News industry struggles to meet its challenges and find new talent
American citizens concerned about the current condition of the journalism industry will soon have more to worry about. Indications are the embattled journalism world will have even tougher sledding in the years ahead, and today’s college graduates won’t be part of a cavalry to the rescue.
A democratic nation needs journalism to keep the government and other powerful institutions accountable and to serve as surrogates for the citizenry. The bleak employment picture in the news industry, however, surely discourages the best and brightest young minds from entering the once noble field.
College graduates working in newsrooms earn way less money than college grads in other fields. Add that to the dismal public image of the journalism industry and it is understandable why talented young Americans eschew media careers. No sensible college graduate today wants to take a vow of poverty to pursue a career that friends and relatives look down upon.
A report from the Pew Research Center shows employment in the nation’s newsrooms has dropped 23 percent in just the last ten years. That’s a loss of 27,000 jobs in the decade. Today, only about 88,000 people work in newspaper, broadcast or digital journalism. The number of employees in digital-native journalism sites has shown modest growth during the time frame, but those gains have been overwhelmed by big drops in newspaper and radio newsrooms.
Television news employment has been basically flat, but a Pew study indicates a declining percentage of Americans now rely on local or network television news for their information needs. Fewer eyeballs will mean fewer advertisers and, ultimately, fewer news employees.

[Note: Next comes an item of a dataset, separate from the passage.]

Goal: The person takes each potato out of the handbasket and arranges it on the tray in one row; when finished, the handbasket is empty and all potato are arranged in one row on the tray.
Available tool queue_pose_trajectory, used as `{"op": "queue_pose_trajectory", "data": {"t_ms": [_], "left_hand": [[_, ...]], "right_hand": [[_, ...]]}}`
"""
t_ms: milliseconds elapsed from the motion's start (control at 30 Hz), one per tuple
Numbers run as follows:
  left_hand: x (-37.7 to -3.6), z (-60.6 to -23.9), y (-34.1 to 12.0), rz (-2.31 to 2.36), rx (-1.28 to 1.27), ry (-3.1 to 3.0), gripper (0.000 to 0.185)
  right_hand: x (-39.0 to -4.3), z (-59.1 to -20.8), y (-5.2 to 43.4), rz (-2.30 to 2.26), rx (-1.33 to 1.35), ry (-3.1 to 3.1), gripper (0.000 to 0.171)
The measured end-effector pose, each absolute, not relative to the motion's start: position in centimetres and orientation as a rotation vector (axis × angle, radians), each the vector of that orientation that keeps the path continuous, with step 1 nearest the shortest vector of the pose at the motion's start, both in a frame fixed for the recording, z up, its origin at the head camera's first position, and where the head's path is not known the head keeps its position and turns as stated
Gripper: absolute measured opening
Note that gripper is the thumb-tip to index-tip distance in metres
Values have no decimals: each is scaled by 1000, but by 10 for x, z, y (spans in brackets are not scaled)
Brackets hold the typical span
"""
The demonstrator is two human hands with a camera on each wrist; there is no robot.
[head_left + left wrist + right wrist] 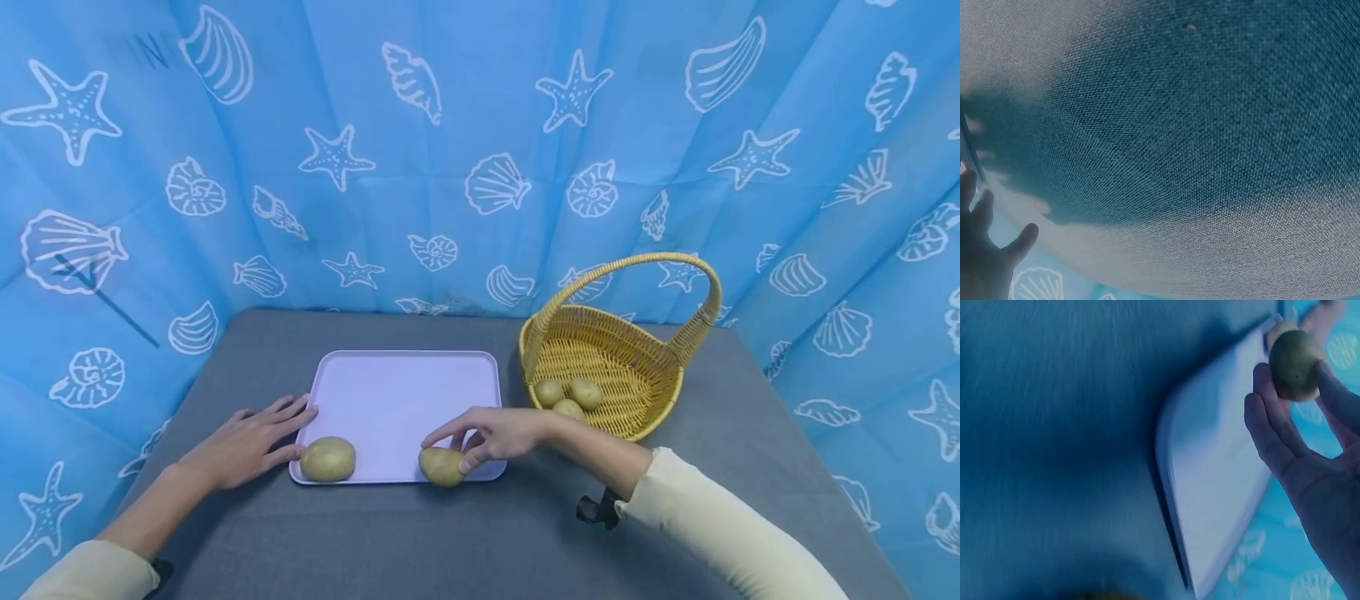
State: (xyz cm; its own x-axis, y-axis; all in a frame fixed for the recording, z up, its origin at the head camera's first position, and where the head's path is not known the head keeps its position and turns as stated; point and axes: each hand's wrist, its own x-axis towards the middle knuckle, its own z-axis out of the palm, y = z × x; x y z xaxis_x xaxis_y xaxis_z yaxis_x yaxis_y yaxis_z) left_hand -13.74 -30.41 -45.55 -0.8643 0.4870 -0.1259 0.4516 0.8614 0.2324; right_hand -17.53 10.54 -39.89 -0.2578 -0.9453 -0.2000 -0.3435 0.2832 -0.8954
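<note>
In the head view, a lilac tray (405, 392) is set on a grey table (360, 542); at the tray's near left corner a loose potato (327, 460) is laid, and by the left edge the left hand (251, 442) is held with its fingers spread, its thumb right by that potato, though whether contact is made cannot be told; at the near edge, towards the right corner, the held potato (442, 467) is pinched between the thumb and fingers of the right hand (491, 433); a basket (660, 412) is placed just beyond the tray's right edge, with three potatoes (567, 395) gathered at its left side.

In the left wrist view, the left hand is seen dark, its fingers apart above the table's cloth.

In the right wrist view, the held potato is gripped by thumb and fingertips, the tray's white surface seen behind the fingers; the loose potato is partly hidden behind it.
</note>
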Motion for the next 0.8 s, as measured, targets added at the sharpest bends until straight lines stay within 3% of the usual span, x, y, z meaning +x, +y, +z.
{"op": "queue_pose_trajectory", "data": {"t_ms": [500,800], "left_hand": [[-138,-456,-304,261,747,2858,68],[-137,-456,-306,250,763,2863,67]], "right_hand": [[-167,-425,43,-1034,-1216,1864,53],[-163,-436,24,-1071,-1077,2097,42]]}}
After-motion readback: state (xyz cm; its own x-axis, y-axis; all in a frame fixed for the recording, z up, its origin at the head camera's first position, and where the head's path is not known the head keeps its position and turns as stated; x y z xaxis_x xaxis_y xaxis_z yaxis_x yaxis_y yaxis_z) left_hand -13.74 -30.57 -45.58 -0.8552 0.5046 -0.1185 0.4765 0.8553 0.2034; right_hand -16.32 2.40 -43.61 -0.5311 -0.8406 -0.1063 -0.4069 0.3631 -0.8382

New York Times Executive Editor Dean Baquet predicts most local newspapers will disappear in the next five years. He voiced his gloom at a recent conference of the International News Media Association. Baquet wonders, as all citizens should, how citizens will get news about school boards in local markets.
Multiple causes combine to explain the decline in journalism employment. Competition from the internet, social media and digital sources is a factor. Newspapers have not been able to effectively monetize former hard copy newspaper readers who have migrated to those newspapers’ free or cheaper on-line editions.
The problem, however, is deeper than the effects of digital trends. A 20-year decline in media credibility has chased previously loyal news consumers to look beyond the traditional media for information. Some have gone to sample digital-only news sites, others have departed for partisan websites, and others now simply cruise social media and absorb whatever “news” presents itself. Worse yet, some former news consumers have become bystanders and simply don’t follow current events any longer. That’s easier on the blood pressure than trying to find the real story amongst the noise of mainstream news outlets perceived to be pushing angles.
Media credibility has suffered in part because of the blurring of lines between reporting and commentary. There is a solid place in journalism for analysis, editorializing and advocacy, but audiences increasingly sense those functions have blended into fact-based, non-partisan reporting. When citizens see that merger of reporting and commentary, their confidence in journalism takes a hit and they migrate to “news” outlets that fit with their personal ideologies.
The pool of future news crusaders was supposed to have been boosted after the election of President Trump in 2016. Journalism schools initially reported a surge of new enrollees, most presumably wanting to win reporting prizes by digging into Trumpism. Indeed, the news industry needs aggressive and devoted reporters, but the news industry doesn’t lack for anti-Trump warriors. What the news profession does lack is reporters who go where facts lead and know that fairness is a skill.
Whatever “Trump bump” journalism schools might have seen two years ago has apparently disappeared. Going to college on emotion, absorbing debt, and then going into a career field in decline has caused reality to set in for many of the “save the world” journalism enrollees of the post-election era.
The broad marketplace is speaking to the journalism industry and the industry is apparently not listening. News consumers want more objective news of substance that clearly separates factual content from advocacy. Prospective journalism employees seek careers in which they can take pride and earn competitive wages. The big media corporate executives who shoulder responsibility for preserving the nation’s free press functions need to do some soul-searching about how to save the imperiled industry. And the discussions need to include people from outside their corporate towers.
Jeffrey McCall is a media critic and professor of communication at DePauw University. He has worked as a radio news director, a newspaper reporter and as a political media consultant. Follow him on Twitter @Prof_McCall.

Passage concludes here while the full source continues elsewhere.